··· DATA TO EXAMINE

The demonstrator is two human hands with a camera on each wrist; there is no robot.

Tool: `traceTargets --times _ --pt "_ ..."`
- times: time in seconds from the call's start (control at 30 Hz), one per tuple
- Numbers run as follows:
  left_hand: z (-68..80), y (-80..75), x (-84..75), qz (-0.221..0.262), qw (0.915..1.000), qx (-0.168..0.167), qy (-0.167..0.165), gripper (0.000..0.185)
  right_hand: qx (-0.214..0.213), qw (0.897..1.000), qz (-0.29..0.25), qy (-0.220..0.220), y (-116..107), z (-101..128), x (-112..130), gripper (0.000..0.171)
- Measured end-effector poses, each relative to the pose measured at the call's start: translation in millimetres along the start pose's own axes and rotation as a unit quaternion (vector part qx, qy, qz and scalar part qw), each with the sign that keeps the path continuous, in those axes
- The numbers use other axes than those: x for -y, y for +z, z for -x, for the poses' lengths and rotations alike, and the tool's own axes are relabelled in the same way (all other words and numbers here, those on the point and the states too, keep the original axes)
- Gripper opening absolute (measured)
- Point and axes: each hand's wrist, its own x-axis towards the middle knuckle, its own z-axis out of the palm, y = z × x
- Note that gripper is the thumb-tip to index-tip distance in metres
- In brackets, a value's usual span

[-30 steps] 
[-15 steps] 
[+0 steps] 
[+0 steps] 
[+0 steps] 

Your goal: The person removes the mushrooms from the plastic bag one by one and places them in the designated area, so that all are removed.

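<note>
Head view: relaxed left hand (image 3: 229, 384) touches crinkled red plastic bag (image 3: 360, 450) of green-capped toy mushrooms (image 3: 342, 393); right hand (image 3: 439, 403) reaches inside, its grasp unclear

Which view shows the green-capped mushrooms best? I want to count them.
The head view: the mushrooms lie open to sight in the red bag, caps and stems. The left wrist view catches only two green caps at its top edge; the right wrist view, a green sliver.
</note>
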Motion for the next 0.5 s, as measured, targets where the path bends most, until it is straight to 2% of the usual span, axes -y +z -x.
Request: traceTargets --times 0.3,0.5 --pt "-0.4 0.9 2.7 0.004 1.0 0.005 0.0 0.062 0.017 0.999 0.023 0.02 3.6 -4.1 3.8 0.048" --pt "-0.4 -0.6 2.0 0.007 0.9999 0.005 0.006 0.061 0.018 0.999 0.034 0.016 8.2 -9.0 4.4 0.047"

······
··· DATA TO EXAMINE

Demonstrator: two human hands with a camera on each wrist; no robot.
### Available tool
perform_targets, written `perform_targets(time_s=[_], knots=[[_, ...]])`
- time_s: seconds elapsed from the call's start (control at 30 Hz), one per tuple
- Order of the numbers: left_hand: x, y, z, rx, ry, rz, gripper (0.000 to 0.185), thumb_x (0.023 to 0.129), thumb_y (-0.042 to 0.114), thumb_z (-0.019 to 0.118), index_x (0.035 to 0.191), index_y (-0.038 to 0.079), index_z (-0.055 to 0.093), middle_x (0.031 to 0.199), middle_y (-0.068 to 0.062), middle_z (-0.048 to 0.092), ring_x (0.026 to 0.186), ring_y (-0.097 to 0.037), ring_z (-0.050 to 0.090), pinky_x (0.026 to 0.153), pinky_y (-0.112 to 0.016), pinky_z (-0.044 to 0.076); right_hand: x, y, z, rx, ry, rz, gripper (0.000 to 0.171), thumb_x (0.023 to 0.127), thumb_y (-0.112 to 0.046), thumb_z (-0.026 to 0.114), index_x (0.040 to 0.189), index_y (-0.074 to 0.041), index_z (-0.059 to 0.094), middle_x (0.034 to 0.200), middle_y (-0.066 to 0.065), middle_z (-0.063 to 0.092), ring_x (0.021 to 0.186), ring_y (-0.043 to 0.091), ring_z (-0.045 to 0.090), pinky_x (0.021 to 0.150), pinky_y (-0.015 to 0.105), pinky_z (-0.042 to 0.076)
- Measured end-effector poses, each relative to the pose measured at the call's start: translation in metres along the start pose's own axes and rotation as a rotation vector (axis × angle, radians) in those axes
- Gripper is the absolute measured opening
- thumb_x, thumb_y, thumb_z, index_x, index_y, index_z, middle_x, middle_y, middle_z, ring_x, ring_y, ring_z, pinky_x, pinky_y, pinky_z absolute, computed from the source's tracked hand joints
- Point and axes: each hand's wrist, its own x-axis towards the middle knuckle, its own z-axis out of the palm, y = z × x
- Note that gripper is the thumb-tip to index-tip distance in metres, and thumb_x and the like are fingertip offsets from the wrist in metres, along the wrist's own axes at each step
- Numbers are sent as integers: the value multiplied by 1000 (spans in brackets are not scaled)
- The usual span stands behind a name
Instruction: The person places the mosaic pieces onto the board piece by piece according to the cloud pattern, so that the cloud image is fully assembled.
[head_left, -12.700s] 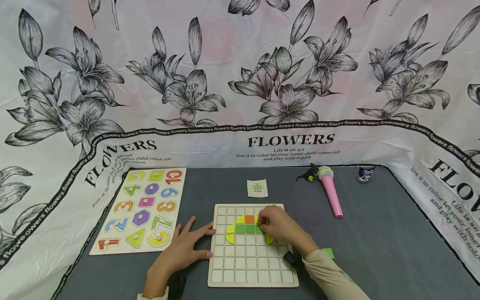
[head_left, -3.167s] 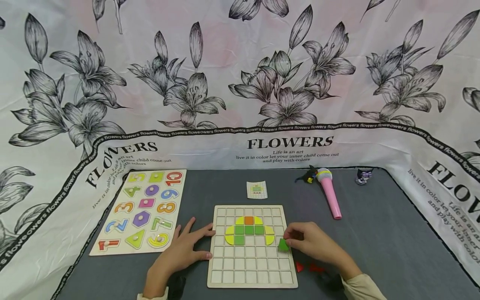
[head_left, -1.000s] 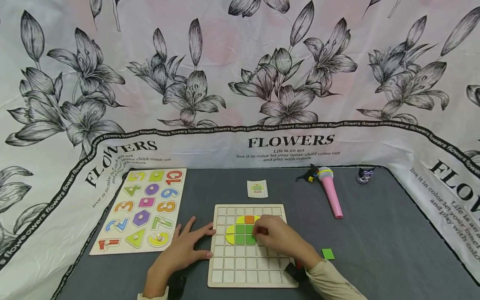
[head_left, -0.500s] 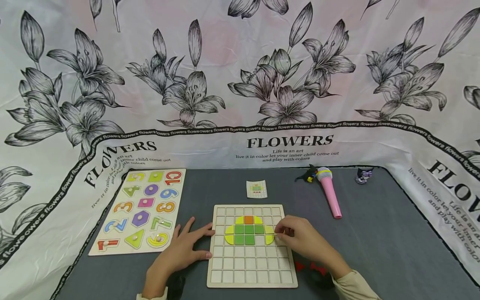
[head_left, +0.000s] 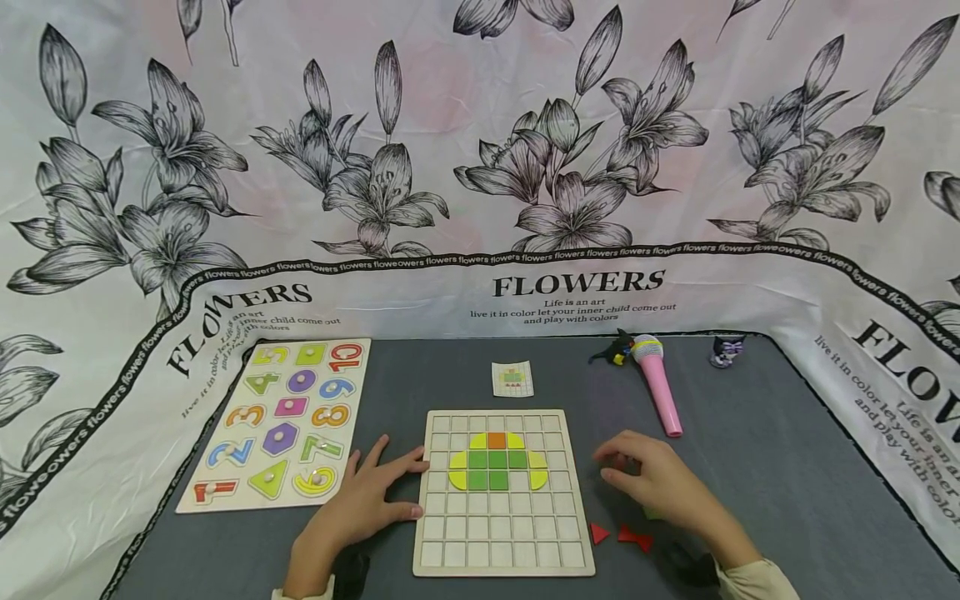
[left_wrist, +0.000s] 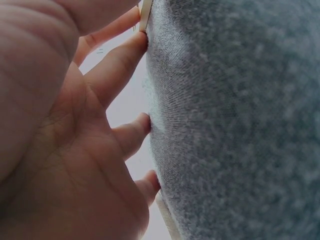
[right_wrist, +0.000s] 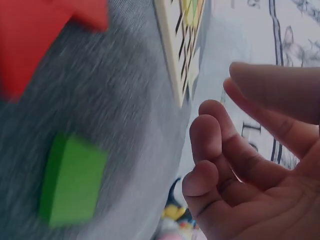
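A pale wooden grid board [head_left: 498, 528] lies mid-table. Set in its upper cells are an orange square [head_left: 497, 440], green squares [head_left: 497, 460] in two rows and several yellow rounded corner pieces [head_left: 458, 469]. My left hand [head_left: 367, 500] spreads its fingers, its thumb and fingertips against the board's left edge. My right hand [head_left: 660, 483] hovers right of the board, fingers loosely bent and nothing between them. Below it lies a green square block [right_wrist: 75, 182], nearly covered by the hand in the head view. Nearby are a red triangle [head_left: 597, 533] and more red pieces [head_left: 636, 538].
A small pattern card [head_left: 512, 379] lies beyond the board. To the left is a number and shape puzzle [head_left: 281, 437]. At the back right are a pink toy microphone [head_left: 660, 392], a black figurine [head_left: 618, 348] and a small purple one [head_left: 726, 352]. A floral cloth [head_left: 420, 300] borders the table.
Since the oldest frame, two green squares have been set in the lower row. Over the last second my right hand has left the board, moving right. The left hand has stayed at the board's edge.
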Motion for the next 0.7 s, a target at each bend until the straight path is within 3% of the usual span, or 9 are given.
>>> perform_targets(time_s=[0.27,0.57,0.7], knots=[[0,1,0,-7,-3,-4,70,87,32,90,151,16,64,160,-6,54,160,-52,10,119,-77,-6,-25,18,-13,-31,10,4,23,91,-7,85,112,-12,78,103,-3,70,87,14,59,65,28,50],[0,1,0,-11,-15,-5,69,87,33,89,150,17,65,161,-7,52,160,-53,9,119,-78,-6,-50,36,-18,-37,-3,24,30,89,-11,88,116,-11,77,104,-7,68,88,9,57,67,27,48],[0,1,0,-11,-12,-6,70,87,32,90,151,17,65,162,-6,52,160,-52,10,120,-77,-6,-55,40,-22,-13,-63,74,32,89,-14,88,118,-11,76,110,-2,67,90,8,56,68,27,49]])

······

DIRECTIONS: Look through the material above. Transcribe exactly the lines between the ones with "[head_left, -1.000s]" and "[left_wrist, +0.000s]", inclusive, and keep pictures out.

RESULT:
[head_left, -1.000s] 
[head_left, -0.500s] 
[head_left, +0.000s] 
[left_wrist, +0.000s] 

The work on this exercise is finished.